Human faces were missing, too. Almost two hundred of the ghetto's inhabitants had left quietly, during the night, when word had gone around that the "New Earth" transport was waiting. Villaneuva had gone, with his family; so had Martin Paz; and Ferguson had gone earlier with all his crew. Today, two weeks later, Cudyk had spent the morning wandering the City. It was a thing he had done often in his first years on the planet, before the restless drive of his youth had seeped away, leaving nothing but momentum, and memory, and a few vestiges that reminded him of the man he had been.
He had spent whole days in the City, then, looking into this building and that, talking to the natives, asking questions, observing. He had seen the City as part of a colossal jigsaw puzzle from which, if you were patient and perceptive, you might extract the nexus, the inner pattern that made the essential difference between Niori and men.
For the Niori, like nearly all the intelligent races of the galaxy, had one survival factor that men had always lacked. There was no word for it in any human language; you could only talk around it in negatives. The Niori did not kill; they did not lie; they did not steal, intrigue, exploit each other, hate, make war.
For men, "the fittest" had always been the man, or nation, or race, that survived by exterminating its rivals. Somehow, the Niori had found another way. There was no word for it. But perhaps you could find it, if you looked long enough.
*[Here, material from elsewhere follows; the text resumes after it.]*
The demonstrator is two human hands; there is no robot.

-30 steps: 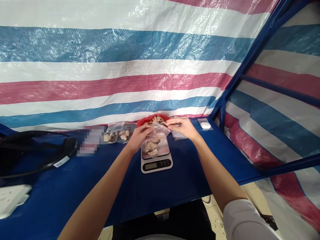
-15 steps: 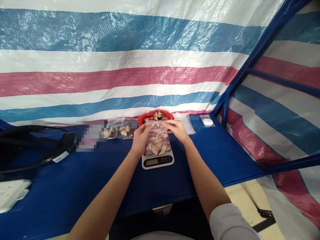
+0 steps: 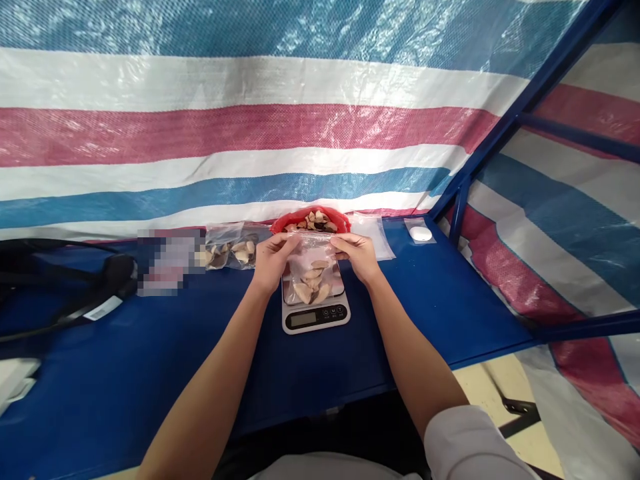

He had studied their architecture, and pondered long on the arrangement of the City's great hive-buildings: a peculiar, staggered arrangement which was neither concentric nor radial; which created no endless vistas, only islands of buildings or lakes of parkland. He had tried to see into that arrangement and through it to the soul of the race, as other scholars had peered into the city-plans of Athens and New York, reading inwardness into one and outwardness into the other.
The method was sterile. The Niori had no "world-view" in the Spenglerian sense. Their cities expressed only function and a sense of beauty and order.
In those early days, he had said to himself: These people have no cinemas, theaters, churches, art galleries, concert halls, football fields. Let me see what they have instead, and perhaps I will begin to understand them.